◆ The task: Write out the listing below character for character, though without its pictures.

◆ Available data:
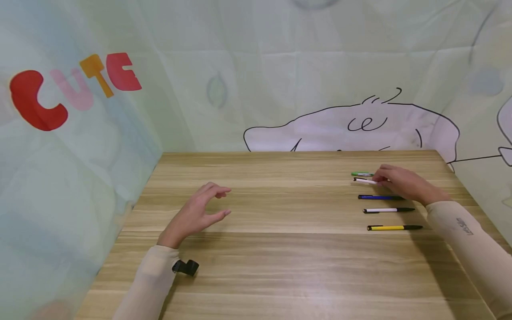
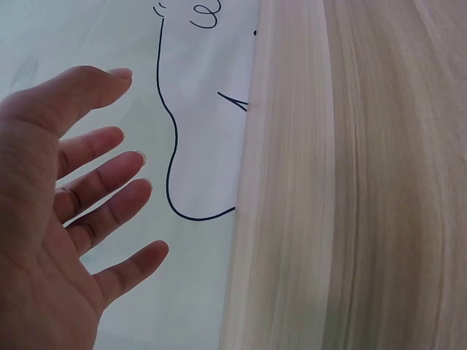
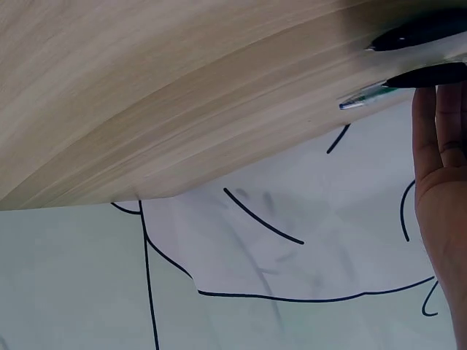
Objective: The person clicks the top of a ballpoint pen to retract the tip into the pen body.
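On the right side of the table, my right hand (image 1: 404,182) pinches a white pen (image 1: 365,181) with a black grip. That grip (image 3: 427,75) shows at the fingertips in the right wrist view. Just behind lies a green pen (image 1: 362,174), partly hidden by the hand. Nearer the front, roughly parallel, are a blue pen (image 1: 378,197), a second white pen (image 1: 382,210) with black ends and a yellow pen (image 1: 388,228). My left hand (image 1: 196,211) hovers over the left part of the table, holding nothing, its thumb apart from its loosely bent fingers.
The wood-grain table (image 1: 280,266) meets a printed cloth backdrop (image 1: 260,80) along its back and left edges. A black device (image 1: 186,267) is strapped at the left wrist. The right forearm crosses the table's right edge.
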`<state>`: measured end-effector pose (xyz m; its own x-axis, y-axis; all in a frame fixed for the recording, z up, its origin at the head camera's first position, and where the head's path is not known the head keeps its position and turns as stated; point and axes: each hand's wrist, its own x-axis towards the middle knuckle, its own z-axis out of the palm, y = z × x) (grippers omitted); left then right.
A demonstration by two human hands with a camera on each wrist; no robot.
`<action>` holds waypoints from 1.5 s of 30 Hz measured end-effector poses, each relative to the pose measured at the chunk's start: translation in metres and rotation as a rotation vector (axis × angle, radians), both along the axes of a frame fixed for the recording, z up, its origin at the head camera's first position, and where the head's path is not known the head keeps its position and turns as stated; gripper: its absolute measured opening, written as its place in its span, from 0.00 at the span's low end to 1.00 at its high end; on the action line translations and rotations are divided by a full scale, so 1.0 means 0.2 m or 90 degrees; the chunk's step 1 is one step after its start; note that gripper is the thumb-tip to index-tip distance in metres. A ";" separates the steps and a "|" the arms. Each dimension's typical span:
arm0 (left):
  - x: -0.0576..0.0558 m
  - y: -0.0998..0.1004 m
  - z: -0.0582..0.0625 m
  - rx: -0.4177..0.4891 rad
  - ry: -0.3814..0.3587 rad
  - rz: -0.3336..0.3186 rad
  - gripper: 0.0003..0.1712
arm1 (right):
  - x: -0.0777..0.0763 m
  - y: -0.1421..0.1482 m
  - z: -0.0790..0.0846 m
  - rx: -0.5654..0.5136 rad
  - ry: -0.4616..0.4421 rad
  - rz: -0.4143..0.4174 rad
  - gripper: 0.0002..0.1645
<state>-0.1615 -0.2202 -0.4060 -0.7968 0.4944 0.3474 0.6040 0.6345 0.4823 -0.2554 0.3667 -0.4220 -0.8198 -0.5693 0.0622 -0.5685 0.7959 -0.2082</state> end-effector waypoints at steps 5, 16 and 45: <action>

◆ Task response:
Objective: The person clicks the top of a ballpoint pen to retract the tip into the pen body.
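On the right side of the table, my right hand (image 1: 404,182) pinches a white pen (image 1: 365,181) with a black grip. That grip (image 3: 427,75) shows at the fingertips in the right wrist view. Just behind lies a green pen (image 1: 362,174), partly hidden by the hand. Nearer the front, roughly parallel, are a blue pen (image 1: 378,197), a second white pen (image 1: 382,210) with black ends and a yellow pen (image 1: 388,228). My left hand (image 1: 196,211) hovers over the left part of the table, holding nothing, its thumb apart from its loosely bent fingers.
The wood-grain table (image 1: 280,266) meets a printed cloth backdrop (image 1: 260,80) along its back and left edges. A black device (image 1: 186,267) is strapped at the left wrist. The right forearm crosses the table's right edge.
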`<state>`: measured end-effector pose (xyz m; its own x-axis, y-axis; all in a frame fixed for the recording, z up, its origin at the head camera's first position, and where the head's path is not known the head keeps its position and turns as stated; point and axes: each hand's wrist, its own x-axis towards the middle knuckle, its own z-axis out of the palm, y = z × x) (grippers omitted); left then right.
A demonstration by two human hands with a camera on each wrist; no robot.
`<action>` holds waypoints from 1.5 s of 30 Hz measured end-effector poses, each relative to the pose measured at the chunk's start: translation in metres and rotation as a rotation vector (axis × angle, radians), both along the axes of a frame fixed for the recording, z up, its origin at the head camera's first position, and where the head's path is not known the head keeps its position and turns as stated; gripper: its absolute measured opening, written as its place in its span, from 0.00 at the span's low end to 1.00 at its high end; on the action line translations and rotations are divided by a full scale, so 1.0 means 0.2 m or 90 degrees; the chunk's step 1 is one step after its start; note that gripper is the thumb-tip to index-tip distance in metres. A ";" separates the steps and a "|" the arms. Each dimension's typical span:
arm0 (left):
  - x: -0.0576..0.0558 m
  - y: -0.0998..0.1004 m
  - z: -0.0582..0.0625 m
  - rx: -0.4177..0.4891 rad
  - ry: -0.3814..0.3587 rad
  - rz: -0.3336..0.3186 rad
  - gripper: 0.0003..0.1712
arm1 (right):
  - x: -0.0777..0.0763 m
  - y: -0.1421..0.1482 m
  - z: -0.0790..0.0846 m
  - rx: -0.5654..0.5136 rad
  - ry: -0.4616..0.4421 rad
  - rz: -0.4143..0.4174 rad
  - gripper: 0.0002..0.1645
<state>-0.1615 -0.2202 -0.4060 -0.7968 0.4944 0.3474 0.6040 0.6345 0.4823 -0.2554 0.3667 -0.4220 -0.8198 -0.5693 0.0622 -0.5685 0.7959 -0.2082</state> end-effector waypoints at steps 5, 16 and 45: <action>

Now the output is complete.